20 November 2010

Old lead

For modern, state-of-the-art science you need old church roofs. I didn't know that! We have a radionuclide lab here at university, and it can be used for things such as 137Caesium and 210Lead dating. Lead has lots and lots of isotopes, and most of them are unstable. The decay of 210Pb, which has a half-life of 22 years, is what we measure in the lab for dating purposes. If you try to measure the very weak signal you of course don't want background radiation to get in the way. And how do you shield something from radiation? With a big slab of lead. Lead? Didn't that have many isotopes, most of which unstable...
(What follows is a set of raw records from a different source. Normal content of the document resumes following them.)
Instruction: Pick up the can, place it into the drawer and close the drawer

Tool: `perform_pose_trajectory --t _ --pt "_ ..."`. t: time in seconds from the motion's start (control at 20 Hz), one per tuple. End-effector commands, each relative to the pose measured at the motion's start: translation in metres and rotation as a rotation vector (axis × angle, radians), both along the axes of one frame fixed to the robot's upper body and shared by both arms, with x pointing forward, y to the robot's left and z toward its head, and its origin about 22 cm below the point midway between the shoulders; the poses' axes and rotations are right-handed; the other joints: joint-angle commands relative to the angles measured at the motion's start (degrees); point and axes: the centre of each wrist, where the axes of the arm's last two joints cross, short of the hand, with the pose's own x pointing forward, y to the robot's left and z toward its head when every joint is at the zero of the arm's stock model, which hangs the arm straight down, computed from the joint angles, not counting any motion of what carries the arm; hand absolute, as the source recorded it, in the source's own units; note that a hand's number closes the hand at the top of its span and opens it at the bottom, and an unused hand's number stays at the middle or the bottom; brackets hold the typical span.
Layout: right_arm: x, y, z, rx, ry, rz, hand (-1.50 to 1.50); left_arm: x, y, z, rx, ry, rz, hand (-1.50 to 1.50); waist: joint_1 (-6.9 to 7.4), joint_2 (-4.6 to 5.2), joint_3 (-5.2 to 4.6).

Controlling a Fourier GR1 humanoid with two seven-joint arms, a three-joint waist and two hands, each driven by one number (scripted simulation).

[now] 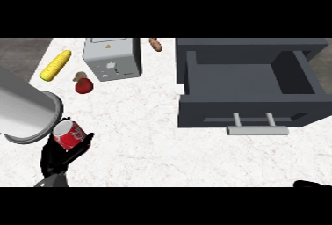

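Observation:
In the head view, a red can point(68, 134) with a silver top sits tilted at the lower left of the white counter. My left hand point(57, 157) curls its black fingers around the can, and the grey forearm point(23, 110) crosses just above it. The dark grey drawer point(250, 72) stands open at the right with nothing inside, its pale handle point(256, 129) facing me. Only a small black piece of my right hand point(312, 183) shows at the lower right corner, well below the drawer.
A silver toaster point(111, 59) stands at the back left. A yellow corn cob point(56, 65), a red tomato point(83, 86) and a brown sausage point(155, 44) lie near it. Bare counter point(142, 145) stretches between the can and the drawer.

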Motion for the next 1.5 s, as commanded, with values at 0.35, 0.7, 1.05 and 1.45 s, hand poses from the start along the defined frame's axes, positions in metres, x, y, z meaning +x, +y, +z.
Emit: perform_pose_trajectory --t 0.35,0.7,1.05,1.45 --pt "-0.003 -0.015 0.001 -0.011 -0.009 -0.017 -1.50 0.023 -0.028 0.007 -0.030 -0.064 -0.149 1.50 0.19 -0.10 0.01" --pt "0.000 -0.004 -0.001 -0.023 -0.024 -0.005 -1.50 0.097 -0.102 0.035 -0.032 -0.126 -0.450 1.50 -1.09 0.21 -0.07" --pt "0.004 -0.008 0.005 -0.025 -0.042 -0.029 -1.50 0.136 -0.103 0.074 -0.055 -0.179 -0.477 1.50 -0.37 0.13 -0.04" --pt "-0.025 -0.005 0.014 -0.047 -0.011 -0.054 -1.50 0.157 -0.177 0.143 -0.003 -0.202 -0.602 1.50 0.19 -0.48 0.04"
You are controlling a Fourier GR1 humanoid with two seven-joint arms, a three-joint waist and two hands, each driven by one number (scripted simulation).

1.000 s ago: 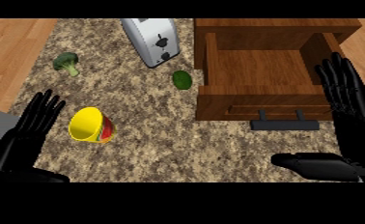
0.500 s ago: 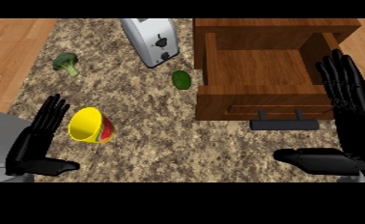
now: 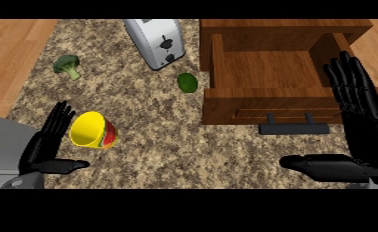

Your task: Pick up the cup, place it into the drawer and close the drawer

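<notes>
Lying on its side on the speckled desk (image 3: 170,141), the yellow cup (image 3: 92,130) is at the lower left of the head view, with its open mouth turned up and to the left and a red and green pattern on its outer wall. The left hand (image 3: 46,148) stands just beside the cup, on its left side, with the fingers straight and pointing up and the thumb stretched out to the right under the cup. The fingers are apart and they do not curl around anything; I cannot tell if they touch the rim of the cup or only stand very close to it.

The wooden drawer (image 3: 273,78) is at the upper right and it is pulled open, well apart from the cup, with a dark handle (image 3: 294,127) on its front. The right hand (image 3: 353,111) is at the right edge of the view, over the right side of the drawer, fingers straight and spread, thumb pointing to the left below the handle; it holds nothing.

Between the cup and the drawer lies a small green fruit (image 3: 187,82), close to the left wall of the drawer. A silver toaster (image 3: 156,42) stands near the top, a little tilted, and a piece of broccoli (image 3: 67,66) lies at the upper left, above the cup
</notes>
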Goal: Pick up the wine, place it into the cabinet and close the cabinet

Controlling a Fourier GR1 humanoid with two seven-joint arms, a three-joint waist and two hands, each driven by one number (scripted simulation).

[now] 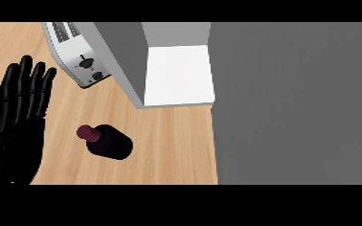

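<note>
On the wooden desk [170,143], near the middle of the view, stands the wine [107,141]: a dark bottle seen from steeply above, upright, its maroon cap tipped toward the left in the picture only because of the viewing angle. Nothing touches it.

Left hand [25,110] shows at the left edge, black, fingers straight and pointing to the far side, holding nothing. It sits just beside the bottle but apart from it; it reads as resting rather than working. Right hand does not show anywhere.

Cabinet [176,72] lies far of the bottle and slightly right. Its white interior is exposed, so it stands open and ready to take the bottle. A grey panel running from the far edge down to the near-left corner of the opening looks like a side wall or the swung door; which one cannot be told. A broad grey surface [290,105] fills the right side of the view, likely the cabinet's door or outer face seen close.

Toaster [76,52] sits far left, tilted in view, well clear of the path.

Judgement: pick-up not yet begun. The bottle stands nearer the left hand, and a short straight route leads from it to the opening.
</note>
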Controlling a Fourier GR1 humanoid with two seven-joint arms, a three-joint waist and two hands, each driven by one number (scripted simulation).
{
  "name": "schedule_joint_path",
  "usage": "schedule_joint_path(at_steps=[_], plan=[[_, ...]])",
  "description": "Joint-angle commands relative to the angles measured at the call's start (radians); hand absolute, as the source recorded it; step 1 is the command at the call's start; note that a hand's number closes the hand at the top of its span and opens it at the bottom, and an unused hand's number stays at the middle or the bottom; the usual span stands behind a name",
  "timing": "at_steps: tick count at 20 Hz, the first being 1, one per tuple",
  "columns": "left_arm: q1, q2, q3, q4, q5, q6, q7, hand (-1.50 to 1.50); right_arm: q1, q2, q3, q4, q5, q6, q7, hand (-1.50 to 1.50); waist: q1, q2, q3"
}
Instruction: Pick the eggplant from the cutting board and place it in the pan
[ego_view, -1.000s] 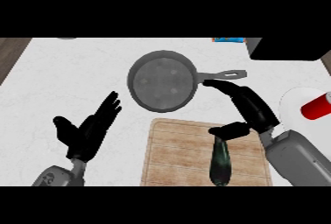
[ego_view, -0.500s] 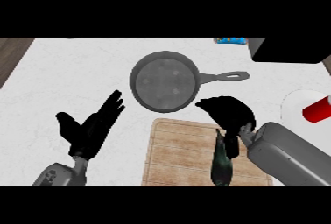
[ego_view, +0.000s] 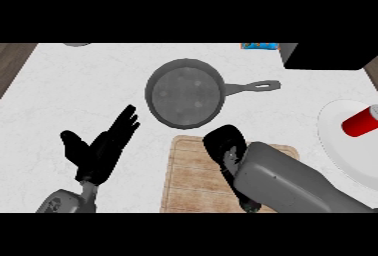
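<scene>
The right hand (ego_view: 224, 141) is curling over the cutting board (ego_view: 193, 175), its forearm hiding most of the eggplant (ego_view: 249, 204); whether the fingers are pinching it, I cannot tell. The pan (ego_view: 184, 92) is lying just beyond the board's far edge. The left hand (ego_view: 100, 147) is resting, fingers spread.

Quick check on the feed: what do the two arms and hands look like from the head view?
Both forearms are smooth grey shells ending in black hands. The left hand shows slim black fingers and a thumb above a rounded grey wrist. The right hand is a black mass ahead of a bulky grey forearm. No cables or markings visible.
</scene>
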Motion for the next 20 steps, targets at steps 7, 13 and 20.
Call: schedule_joint_path(at_steps=[7, 13, 20], plan=[[0.040, 0.015, 0.023, -0.064, -0.013, 0.008, 0.022, 0.00, -0.015, 0.138, 0.009, 0.047, -0.049, 0.085, 0.331, -1.50, -0.015, -0.002, 0.003], [0.048, 0.001, 0.022, -0.060, -0.009, -0.012, 0.025, 0.00, 0.020, 0.116, 0.091, 0.029, 0.013, 0.084, 0.332, -1.50, -0.019, -0.002, 0.003], [0.053, -0.005, 0.054, 0.001, -0.022, -0.044, -0.020, 0.00, 0.033, 0.042, 0.071, 0.014, 0.071, 0.119, 0.278, -1.50, -0.021, 0.004, 0.004]])
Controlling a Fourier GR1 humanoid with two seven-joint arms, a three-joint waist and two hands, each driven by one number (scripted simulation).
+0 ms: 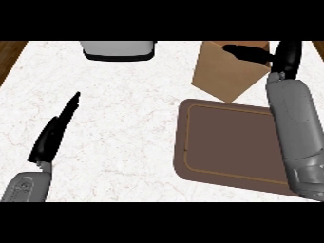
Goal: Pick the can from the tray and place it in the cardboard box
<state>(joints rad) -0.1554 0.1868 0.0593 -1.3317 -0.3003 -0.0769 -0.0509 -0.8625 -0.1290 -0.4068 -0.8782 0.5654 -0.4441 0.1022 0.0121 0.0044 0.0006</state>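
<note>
White marble counter (122, 123) carries a brown tray (224, 142) and tilted cardboard box (229, 71); the right hand (276, 54) reaches over the box, grasp unclear, can unseen, while the left hand (55, 130) rests straight-fingered.

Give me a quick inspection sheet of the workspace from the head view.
Surface: white marbled counter, wood floor at both sides.
Job's things: brown tray with nothing seen on it; cardboard box beyond it; can not visible.
Clutter: grey appliance at far edge.
Hands: right hand over the box, fingers curled; left hand open, resting at left.
Cables: nothing seen.
Surroundings: nothing seen.
</note>
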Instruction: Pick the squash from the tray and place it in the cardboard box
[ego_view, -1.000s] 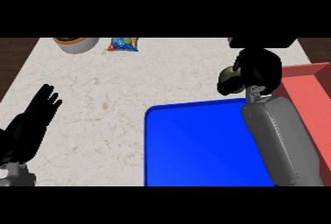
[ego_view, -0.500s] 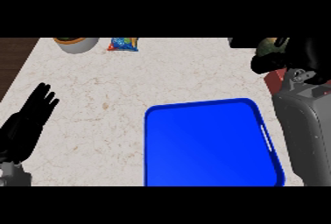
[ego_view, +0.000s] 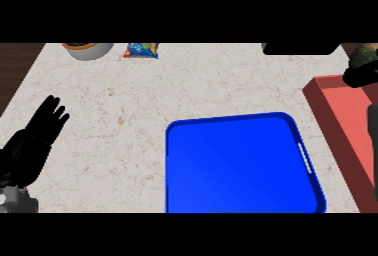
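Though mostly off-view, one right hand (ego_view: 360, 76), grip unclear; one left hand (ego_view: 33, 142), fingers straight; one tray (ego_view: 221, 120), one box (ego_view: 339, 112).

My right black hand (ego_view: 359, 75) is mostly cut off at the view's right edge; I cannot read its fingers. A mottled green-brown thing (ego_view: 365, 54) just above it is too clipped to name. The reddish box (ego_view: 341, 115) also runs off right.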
The gamma counter. Notice the thick slab of lead on top!

If you simply use lead to shield yourself from radiation that you use for something such as medical treatment you don't care if that lead sometimes emits a gamma "particle". But if that is exactly what you want to measure in your samples you do care! So how do they solve that? They use lead that's so old (many times the half-life of 22 years) it doesn't emit anything anymore. And that's where the church roofs come in! And there seems to be a company that does nothing other than sniff out old lead and sell it to the manufacturers of gamma counters and the likes! And church roofs seem to be their main source, but it seems one day the wreck of an old Spanish gallion that had been transporting, among other things, lead ingots was found... so they ended up in the laboratoria around the world! I thought that was a brilliant story.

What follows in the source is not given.